## WHAT YOU SHOULD DO
Pictures are to be left out. Return exactly the lines below from the one with "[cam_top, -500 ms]" up to and including the one with "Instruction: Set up".

Data excerpts:
+---+

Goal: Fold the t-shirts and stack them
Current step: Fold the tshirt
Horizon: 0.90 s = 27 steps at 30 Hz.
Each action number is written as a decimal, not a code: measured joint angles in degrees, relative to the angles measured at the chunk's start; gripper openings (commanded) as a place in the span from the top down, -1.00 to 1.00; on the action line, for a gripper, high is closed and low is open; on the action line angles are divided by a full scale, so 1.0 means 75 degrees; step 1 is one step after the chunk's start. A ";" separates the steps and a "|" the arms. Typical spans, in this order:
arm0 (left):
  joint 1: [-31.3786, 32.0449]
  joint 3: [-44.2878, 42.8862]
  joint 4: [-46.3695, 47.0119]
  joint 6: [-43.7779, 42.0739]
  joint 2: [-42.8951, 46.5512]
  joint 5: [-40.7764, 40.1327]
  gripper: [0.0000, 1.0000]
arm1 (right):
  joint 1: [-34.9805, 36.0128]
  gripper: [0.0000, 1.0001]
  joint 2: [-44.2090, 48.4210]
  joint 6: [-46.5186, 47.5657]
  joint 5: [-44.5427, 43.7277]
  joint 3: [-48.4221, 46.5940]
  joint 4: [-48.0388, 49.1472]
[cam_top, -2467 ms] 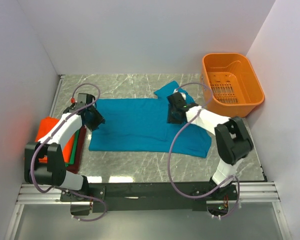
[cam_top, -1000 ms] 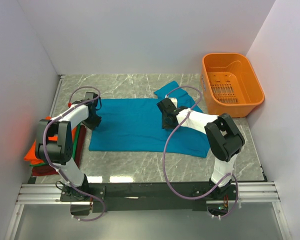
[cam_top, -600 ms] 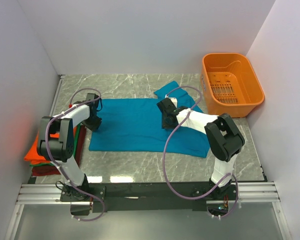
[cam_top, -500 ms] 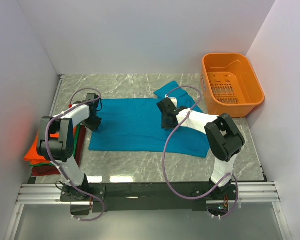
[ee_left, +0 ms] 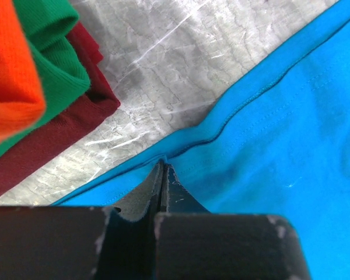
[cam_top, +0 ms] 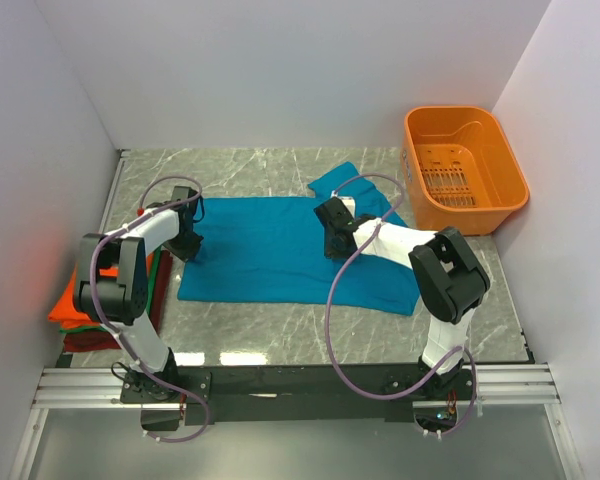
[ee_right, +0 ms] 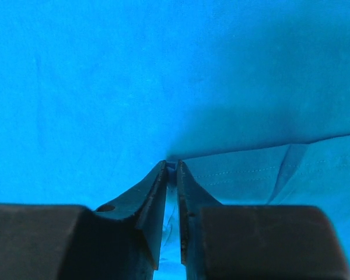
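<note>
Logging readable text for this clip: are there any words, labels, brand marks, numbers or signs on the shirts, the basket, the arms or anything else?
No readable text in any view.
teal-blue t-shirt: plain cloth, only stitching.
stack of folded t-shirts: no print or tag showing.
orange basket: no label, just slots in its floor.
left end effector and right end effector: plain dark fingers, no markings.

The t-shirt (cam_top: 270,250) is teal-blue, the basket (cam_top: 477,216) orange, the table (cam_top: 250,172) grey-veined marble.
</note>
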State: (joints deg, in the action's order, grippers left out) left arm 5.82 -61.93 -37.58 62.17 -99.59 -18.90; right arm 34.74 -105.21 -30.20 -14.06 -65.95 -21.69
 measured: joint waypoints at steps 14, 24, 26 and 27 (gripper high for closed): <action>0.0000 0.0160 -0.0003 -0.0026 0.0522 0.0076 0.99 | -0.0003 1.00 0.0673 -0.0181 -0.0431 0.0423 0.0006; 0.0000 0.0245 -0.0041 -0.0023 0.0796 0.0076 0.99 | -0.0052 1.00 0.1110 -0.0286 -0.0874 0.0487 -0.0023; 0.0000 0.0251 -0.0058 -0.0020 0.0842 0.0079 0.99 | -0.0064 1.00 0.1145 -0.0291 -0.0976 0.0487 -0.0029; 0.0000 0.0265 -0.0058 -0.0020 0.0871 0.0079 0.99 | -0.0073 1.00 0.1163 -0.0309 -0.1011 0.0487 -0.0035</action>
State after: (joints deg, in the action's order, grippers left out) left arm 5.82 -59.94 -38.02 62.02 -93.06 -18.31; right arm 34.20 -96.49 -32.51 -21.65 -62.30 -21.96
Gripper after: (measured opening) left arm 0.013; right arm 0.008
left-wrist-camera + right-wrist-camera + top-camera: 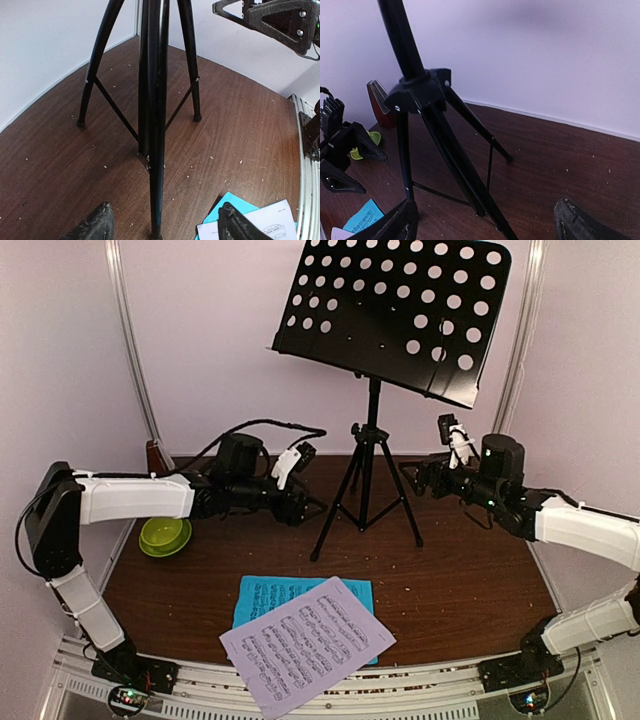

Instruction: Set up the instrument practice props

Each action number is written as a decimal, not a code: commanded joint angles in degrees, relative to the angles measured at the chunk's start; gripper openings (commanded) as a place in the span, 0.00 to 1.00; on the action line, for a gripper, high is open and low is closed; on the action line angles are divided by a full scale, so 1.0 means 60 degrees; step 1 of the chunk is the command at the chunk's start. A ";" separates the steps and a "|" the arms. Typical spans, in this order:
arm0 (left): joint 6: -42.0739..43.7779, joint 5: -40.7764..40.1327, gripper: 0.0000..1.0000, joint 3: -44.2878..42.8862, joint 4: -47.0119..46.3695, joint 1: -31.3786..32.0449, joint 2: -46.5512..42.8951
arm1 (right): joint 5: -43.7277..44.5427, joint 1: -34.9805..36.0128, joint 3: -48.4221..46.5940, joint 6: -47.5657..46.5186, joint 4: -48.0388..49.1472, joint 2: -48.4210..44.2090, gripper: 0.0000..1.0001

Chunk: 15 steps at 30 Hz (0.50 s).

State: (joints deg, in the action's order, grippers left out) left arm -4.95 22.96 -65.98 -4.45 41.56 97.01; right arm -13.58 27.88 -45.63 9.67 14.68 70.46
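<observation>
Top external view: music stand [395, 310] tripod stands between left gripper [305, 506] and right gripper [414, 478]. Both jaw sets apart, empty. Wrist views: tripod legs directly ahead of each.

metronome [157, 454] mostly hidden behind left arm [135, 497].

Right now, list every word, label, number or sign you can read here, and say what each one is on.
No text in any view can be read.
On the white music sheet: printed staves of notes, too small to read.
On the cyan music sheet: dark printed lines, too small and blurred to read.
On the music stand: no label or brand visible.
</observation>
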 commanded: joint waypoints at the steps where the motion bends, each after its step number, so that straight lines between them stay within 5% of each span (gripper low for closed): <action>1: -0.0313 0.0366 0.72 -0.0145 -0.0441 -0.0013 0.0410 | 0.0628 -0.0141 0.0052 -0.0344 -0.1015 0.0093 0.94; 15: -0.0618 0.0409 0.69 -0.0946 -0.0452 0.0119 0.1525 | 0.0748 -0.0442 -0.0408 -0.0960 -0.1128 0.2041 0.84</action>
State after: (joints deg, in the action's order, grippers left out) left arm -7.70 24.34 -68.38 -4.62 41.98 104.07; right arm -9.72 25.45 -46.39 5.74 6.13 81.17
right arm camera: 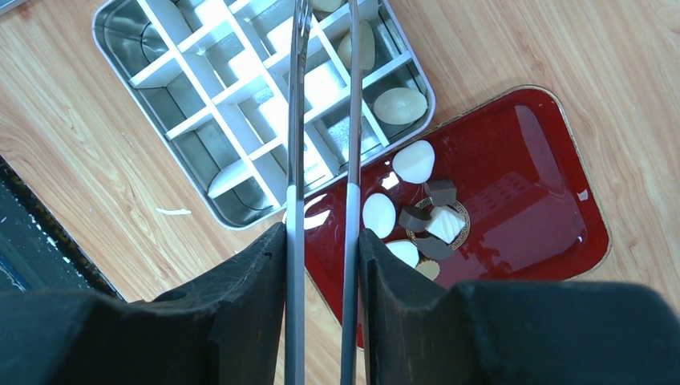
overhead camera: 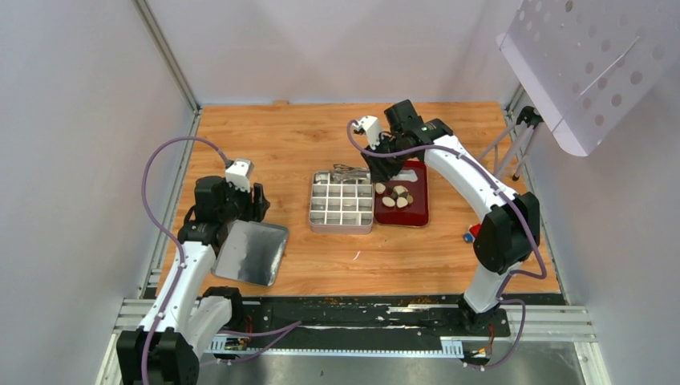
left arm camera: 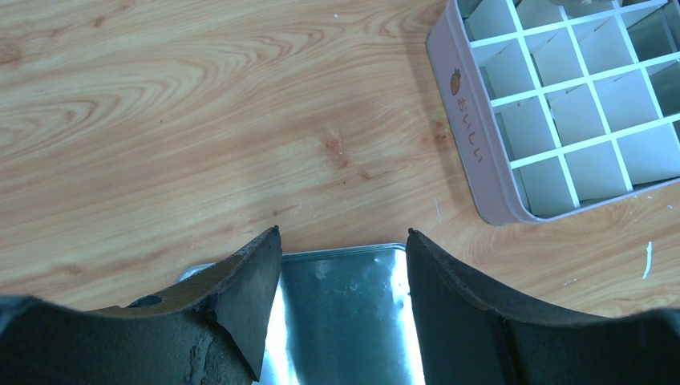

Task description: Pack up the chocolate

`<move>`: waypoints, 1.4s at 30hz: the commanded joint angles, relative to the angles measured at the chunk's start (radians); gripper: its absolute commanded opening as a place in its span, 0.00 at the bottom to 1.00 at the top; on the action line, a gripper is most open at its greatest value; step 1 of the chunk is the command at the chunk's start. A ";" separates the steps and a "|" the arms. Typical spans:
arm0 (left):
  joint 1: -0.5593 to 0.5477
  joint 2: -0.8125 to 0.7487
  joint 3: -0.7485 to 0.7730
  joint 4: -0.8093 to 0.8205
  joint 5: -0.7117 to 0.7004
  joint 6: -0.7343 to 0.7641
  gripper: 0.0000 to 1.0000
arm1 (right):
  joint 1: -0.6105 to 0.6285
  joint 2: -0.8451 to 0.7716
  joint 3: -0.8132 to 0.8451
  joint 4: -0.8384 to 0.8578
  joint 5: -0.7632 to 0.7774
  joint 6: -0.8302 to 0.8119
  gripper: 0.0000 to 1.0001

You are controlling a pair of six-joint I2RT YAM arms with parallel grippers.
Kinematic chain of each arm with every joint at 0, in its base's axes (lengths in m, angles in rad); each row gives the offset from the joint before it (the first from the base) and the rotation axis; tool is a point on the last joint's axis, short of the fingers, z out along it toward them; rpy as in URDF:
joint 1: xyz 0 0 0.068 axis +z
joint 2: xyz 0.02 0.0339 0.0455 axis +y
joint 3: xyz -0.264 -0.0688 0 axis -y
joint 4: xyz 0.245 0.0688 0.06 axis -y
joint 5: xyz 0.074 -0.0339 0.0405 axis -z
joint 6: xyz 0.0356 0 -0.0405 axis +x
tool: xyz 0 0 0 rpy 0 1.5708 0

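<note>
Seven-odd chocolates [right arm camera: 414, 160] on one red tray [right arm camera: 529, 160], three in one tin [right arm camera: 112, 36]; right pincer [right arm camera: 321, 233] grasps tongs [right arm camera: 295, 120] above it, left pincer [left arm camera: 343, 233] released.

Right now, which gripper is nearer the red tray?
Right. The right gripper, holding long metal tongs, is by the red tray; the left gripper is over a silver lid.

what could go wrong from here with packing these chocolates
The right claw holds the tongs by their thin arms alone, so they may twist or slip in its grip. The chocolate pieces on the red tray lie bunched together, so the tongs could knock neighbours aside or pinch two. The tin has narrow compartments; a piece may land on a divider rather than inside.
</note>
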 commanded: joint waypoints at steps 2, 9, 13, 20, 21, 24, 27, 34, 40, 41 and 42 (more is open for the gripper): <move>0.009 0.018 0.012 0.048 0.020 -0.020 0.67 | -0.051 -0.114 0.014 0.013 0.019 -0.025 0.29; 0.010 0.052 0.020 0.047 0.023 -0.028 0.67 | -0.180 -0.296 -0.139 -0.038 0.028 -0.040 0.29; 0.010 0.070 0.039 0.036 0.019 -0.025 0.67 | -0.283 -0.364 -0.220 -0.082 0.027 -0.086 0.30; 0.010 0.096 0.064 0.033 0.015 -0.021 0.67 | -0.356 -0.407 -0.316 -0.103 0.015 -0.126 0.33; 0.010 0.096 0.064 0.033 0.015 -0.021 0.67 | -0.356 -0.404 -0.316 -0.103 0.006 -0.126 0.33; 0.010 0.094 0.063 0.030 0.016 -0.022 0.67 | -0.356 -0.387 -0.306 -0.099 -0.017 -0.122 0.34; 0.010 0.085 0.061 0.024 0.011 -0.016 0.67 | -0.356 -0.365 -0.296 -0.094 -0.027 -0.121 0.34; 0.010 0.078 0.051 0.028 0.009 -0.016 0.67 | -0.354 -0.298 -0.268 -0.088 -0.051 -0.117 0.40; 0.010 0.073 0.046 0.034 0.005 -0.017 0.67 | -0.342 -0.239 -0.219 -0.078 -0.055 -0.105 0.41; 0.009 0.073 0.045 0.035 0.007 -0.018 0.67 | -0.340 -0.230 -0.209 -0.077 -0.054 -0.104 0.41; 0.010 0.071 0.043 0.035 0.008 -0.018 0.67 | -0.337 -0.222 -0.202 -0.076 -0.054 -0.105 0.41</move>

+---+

## RESULT OF THIS TASK
[cam_top, -500 ms] 
[ee_left, +0 ms] 
[cam_top, +0 ms] 
[ee_right, +0 ms] 
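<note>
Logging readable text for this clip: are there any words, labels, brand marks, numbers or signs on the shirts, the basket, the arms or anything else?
No readable text in any view.
teal-blue t-shirt: plain cloth, only stitching.
stack of folded t-shirts: no print or tag showing.
orange basket: no label, just slots in its floor.
left end effector and right end effector: plain dark fingers, no markings.

The t-shirt (cam_top: 270,250) is teal-blue, the basket (cam_top: 477,216) orange, the table (cam_top: 250,172) grey-veined marble.
</note>
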State: (joints deg, in the action's order, grippers left out) left arm 5.82 -61.93 -37.58 62.17 -99.59 -18.90; right arm 34.74 -105.21 -30.20 -14.06 -65.95 -21.69
 measured: joint waypoints at steps 14, 24, 26 and 27 (gripper high for closed): <action>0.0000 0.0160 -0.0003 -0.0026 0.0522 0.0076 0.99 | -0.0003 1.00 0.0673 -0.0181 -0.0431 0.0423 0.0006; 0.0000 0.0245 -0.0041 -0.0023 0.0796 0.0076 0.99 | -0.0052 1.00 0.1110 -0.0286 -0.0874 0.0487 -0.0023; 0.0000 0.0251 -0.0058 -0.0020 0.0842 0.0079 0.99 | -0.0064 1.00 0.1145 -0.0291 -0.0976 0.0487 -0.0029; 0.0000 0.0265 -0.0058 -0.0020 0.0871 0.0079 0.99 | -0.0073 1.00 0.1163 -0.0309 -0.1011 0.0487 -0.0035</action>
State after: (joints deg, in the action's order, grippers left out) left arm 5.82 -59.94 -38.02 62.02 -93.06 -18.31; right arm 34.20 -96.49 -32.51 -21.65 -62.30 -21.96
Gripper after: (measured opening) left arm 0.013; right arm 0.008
left-wrist-camera + right-wrist-camera + top-camera: 

Instruction: Set up the instrument practice props

Nothing further is needed to complete this exercise.